Israel fraturou o punho e
precisou de uma cirurgia.

Dados do Ministério da Saúde, apurados entre os anos de 1979 e 1995, demonstram que das 54 mil pessoas que morreram devido a quedas no País, 52% delas eram idosas. Já uma pesquisa feita pela Universidade de São Paulo (USP) revelou que 66% dos acidentes que ocorrem com o idoso acontecem dentro de casa. As mulheres, segundo o estudo, são as maiores vítimas desses acidentes.

“Costuma-se dizer que entre os idosos os acidentes não acontecem, mas são causados, podendo ser evitados desde que medidas preventivas sejam colocadas em prática”. A afirmação é do geriatra Luiz Bodachne. Ele acrescenta que não é admissível a idéia de que os acidentes são apenas conseqüências do próprio envelhecimento, já que as causas mais comuns – 54% dos casos – estão relacionadas ao ambiente físico, tais como, piso escorregadio ou com desnível, móveis soltos e inseguros, tapetes soltos, camas altas ou baixas demais, objetos espalhado pelo chão, ou iluminação deficiente.

O médico destaca que as quedas acidentais ligadas às condições de saúde do idoso também não podem ser descartadas. Entre os problemas mais comuns estão as modificações fisiológicas do próprio envelhecimento ou a presença de doenças relacionadas a visão, audição, memória, coração, aparelho respiratório e sistema nervoso.

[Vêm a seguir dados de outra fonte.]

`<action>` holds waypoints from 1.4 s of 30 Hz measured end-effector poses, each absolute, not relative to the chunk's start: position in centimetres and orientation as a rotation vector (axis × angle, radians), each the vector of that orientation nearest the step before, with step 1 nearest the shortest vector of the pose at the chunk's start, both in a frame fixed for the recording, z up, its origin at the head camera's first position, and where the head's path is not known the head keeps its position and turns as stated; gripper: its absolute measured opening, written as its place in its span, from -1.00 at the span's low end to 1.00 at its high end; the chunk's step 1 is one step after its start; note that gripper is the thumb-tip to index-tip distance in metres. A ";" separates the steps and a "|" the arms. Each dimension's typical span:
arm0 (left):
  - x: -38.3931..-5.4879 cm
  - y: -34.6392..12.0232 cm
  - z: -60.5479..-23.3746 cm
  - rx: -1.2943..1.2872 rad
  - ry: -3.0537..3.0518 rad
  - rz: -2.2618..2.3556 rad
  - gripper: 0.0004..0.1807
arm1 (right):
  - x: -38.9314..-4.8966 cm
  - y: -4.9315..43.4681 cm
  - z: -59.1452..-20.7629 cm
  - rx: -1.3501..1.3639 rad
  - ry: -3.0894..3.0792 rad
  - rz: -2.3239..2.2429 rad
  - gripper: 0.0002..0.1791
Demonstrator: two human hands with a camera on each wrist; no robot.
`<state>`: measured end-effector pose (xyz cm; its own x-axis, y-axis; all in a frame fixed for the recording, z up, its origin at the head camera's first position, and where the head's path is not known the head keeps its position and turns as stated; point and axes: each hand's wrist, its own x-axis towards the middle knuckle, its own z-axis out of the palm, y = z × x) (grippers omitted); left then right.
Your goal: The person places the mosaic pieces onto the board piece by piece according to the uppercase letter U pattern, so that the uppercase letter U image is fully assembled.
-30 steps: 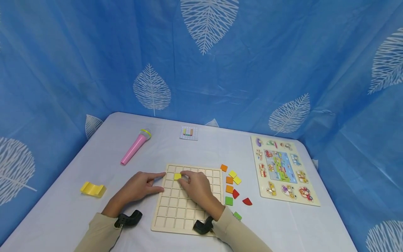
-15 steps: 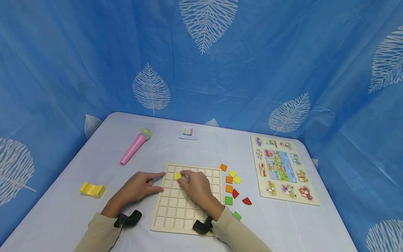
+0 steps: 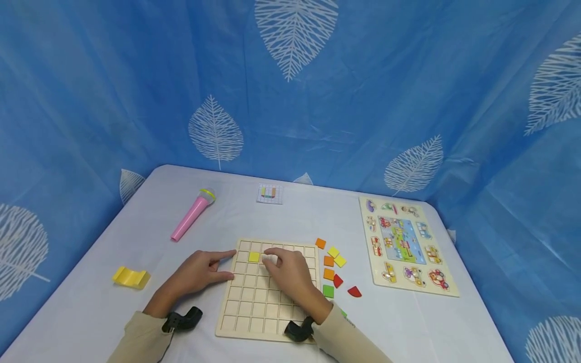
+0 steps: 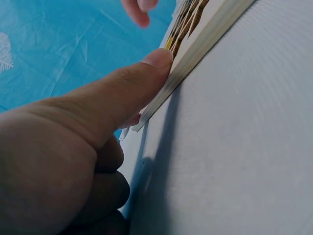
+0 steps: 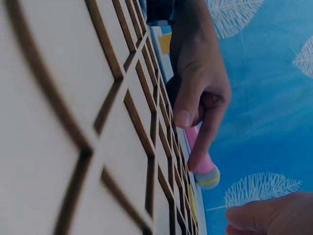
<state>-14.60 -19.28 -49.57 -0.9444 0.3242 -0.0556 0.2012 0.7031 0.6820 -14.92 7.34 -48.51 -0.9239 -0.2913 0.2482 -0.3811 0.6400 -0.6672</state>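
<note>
A pale wooden grid board [image 3: 242, 307] lies flat on the white table. One yellow square tile [image 3: 254, 256] sits in a cell near its far left corner. My left hand [image 3: 197, 272] touches the board's left edge with index finger and thumb extended, other fingers curled under. In the left wrist view its thumb [image 4: 159, 58] presses the board's wooden side. Over the board, just right of the yellow tile, hovers my right hand [image 3: 292, 275], thumb and index apart with nothing between them. Its fingertips [image 5: 242, 218] show clear of the grid in the right wrist view.
Right of the board lie orange tiles [image 3: 329, 261], yellow tiles [image 3: 339, 260], green tiles [image 3: 328, 291] and red quarter-round pieces [image 3: 354, 292]. A picture puzzle [image 3: 369, 252] is farther right. A pattern card [image 3: 270, 193], pink toy microphone [image 3: 189, 218] and yellow curved block [image 3: 131, 278] lie around.
My right hand has let go of the yellow tile and drawn back slightly right, leaving the tile in its cell. The left hand stays at the board's edge.
</note>
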 end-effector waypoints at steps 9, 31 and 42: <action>-14.7 -19.3 -49.5 0.423 2.736 1.076 -0.29 | -14.0 13.0 -48.5 0.411 -2.717 1.132 -0.80; -14.4 -19.2 -49.8 0.422 2.749 1.058 -0.28 | -13.4 22.1 -48.1 -0.050 -2.780 0.988 -0.78; -14.5 -19.3 -49.5 0.463 2.739 1.071 -0.29 | -13.4 23.2 -49.0 -0.115 -2.818 0.961 -0.75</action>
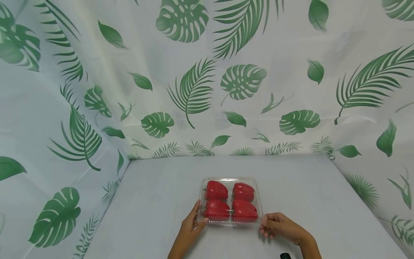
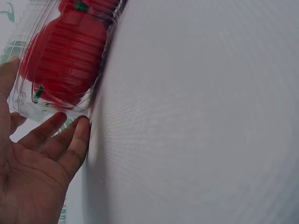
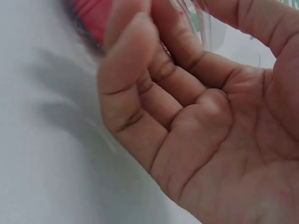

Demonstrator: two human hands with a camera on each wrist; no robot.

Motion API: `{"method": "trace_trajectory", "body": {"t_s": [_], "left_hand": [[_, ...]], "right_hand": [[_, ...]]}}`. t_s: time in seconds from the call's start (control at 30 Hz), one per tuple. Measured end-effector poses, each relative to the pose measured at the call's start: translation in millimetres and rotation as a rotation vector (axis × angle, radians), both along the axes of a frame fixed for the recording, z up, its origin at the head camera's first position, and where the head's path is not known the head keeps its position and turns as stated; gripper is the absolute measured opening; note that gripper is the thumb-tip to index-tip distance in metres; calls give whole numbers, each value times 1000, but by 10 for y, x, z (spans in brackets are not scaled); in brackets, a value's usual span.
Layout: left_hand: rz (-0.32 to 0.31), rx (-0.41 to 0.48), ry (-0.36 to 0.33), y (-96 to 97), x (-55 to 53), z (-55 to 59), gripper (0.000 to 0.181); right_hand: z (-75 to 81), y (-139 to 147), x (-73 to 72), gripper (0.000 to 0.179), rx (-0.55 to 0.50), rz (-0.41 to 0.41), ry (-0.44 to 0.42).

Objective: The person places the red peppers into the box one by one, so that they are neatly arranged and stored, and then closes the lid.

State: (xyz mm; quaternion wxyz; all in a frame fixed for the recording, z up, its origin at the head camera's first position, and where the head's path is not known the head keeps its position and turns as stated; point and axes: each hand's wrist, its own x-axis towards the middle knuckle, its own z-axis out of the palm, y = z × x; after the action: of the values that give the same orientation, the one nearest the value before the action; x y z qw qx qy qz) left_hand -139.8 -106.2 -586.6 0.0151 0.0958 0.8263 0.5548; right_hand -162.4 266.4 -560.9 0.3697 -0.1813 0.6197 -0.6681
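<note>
Several red bell peppers [image 1: 217,190] with green stems sit in a clear plastic clamshell container [image 1: 230,223] on the table, in two rows. Its front wall is ridged. At the container's left side my left hand [image 1: 191,228] holds it, thumb at the front left corner and fingers along the side; the left wrist view shows those fingertips [image 2: 80,122] low against the plastic, near the table. My right hand [image 1: 280,226] pinches the front right corner between thumb and forefinger. In the right wrist view its other fingers [image 3: 161,100] are curled toward the palm and partly hide the container.
A dark, round-topped object [image 1: 285,255] stands at the bottom edge of the head view, close by the right wrist. The white tabletop [image 1: 155,194] meets a leaf-printed cloth [image 1: 239,133] at the back and both sides.
</note>
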Motion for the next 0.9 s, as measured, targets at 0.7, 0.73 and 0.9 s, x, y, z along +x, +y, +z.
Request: {"method": "trace_trajectory", "body": {"t_s": [0.7,0.73,0.9], "left_hand": [[-17,21,6,5,1,16,76],[-17,21,5,4,2,16,76],[-20,14,-5,1,15,5,76]], "right_hand": [[-22,-45,57,23,-126,-25,34],[-20,-45,61,23,-116,-31,26],[-34,-58,81,23,-91,-45,20]]}}
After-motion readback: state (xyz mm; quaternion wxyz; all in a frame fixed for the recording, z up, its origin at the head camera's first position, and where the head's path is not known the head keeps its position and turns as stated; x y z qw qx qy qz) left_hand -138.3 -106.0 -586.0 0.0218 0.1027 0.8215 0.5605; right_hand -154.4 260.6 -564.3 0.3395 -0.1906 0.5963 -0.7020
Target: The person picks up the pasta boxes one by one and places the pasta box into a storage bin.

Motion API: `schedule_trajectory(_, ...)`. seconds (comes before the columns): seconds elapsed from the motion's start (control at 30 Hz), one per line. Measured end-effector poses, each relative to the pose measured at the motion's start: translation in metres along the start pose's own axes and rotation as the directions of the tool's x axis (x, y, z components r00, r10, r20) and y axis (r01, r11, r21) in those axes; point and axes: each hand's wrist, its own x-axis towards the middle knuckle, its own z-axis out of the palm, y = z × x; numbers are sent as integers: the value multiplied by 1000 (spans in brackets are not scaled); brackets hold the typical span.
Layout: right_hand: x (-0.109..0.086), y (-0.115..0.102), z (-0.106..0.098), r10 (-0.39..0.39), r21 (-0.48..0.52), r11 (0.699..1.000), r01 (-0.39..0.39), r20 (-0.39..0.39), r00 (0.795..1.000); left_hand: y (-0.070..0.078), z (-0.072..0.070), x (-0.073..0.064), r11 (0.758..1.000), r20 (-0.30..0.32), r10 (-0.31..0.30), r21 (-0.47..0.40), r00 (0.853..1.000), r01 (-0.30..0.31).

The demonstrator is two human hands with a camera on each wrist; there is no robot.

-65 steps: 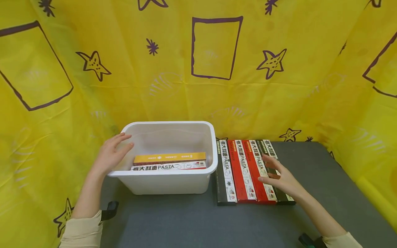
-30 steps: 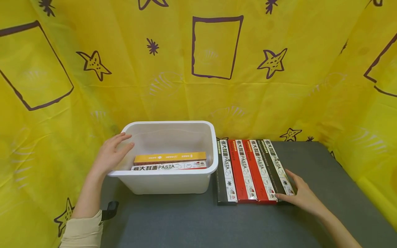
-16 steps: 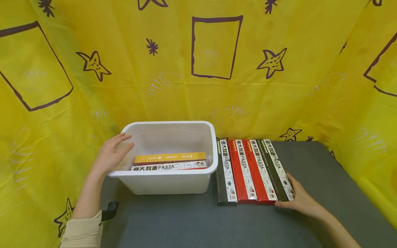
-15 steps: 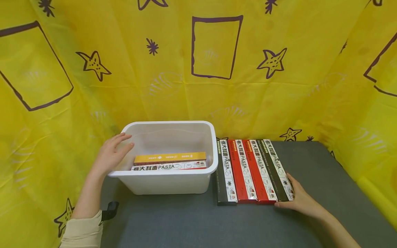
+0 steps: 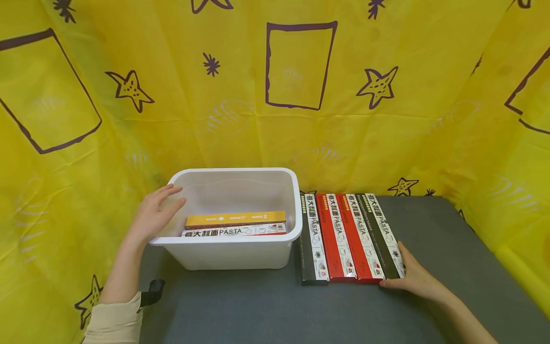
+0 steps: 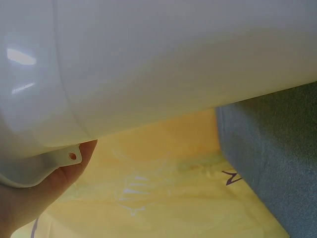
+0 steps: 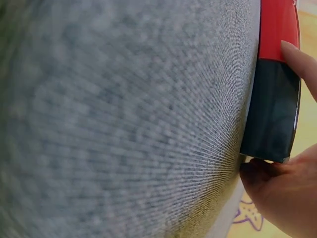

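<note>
Right hand (image 5: 413, 279) pinching the near end of the black pasta box (image 5: 380, 234), outermost of four lying flat on the bench (image 5: 258, 310).
Its thumb sits at the seam with the red pasta box (image 5: 357, 239) to its left, and its curled fingers press the outer long side; the black carton runs forward, away from that hand. It looks slim, stiff and probably light, with a glossy face that may slip under dry fingertips; any dry pasta inside would snap if bent. Holding across the narrow width seems sound, though from this end the far half would likely droop, so a grip nearer mid-length should balance better. The left hand (image 5: 154, 215), thumb spread from loosely extended fingers, lies at the rim of the white bin (image 5: 232, 255); how firmly, I cannot tell.
</note>
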Motion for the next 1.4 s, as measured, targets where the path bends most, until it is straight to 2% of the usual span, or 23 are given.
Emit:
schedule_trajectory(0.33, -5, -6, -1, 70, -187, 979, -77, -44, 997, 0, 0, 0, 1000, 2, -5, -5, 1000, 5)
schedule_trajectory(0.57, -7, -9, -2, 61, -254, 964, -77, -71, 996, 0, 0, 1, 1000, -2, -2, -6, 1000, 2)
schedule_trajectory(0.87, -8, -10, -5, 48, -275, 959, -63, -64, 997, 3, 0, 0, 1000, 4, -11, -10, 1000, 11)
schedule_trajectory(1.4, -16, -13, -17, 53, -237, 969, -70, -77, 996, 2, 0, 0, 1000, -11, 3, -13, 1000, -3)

E a dificuldade de visão foi um dos fatores que provocaram a queda do aposentado Israel Jaime Reis. Ele fraturou o punho e precisou passar por uma cirurgia. Por ter condição física boa, avalia o médico, a recuperação deverá ser tranqüila. Mas em outros casos, diz Bodachne, a condição clínica tem papel importante nesse processo. “Por isso tem que se intensificar a prática de atividade física, pois sempre brinco que se ficar parado, enferruja mesmo”, disse.

Prevenção

Uma situação preocupante, na avaliação do médico, é que apenas 20% das quedas representam lesões – que vão desde hematomas até traumatismo de crânio -, mas em 50% dos casos em que é preciso uma intervenção cirúrgica, o idoso perde sua autonomia. “E a cama é o pior recurso para o idoso. A partir daí começam a aparecer outras doenças”, falou. A mulher acaba sendo, estatisticamente, a maior vítimas desse problema. Segundo Bodachne, é porque elas vivem em média oito anos mais que os homens, e lideram os casos de osteoporose – doença que provoca o enfraquecimento dos ossos.

Para reverter esse quadro, o geriatra afirma que a prevenção é o melhor remédio, já que as quedas podem ocorrer durante atividades cotidianas, como andar, cozinhar, trocar uma lâmpada, tomar banho e colocar ou tirar a roupa. Por isso, ele recomenda algumas mudanças de postura e ambiente que podem evitar as quedas e suas conseqüências para o idoso. Entre essas medidas estão adequar o ambiente doméstico, urbano e residências geriátricas às particularidades do idoso.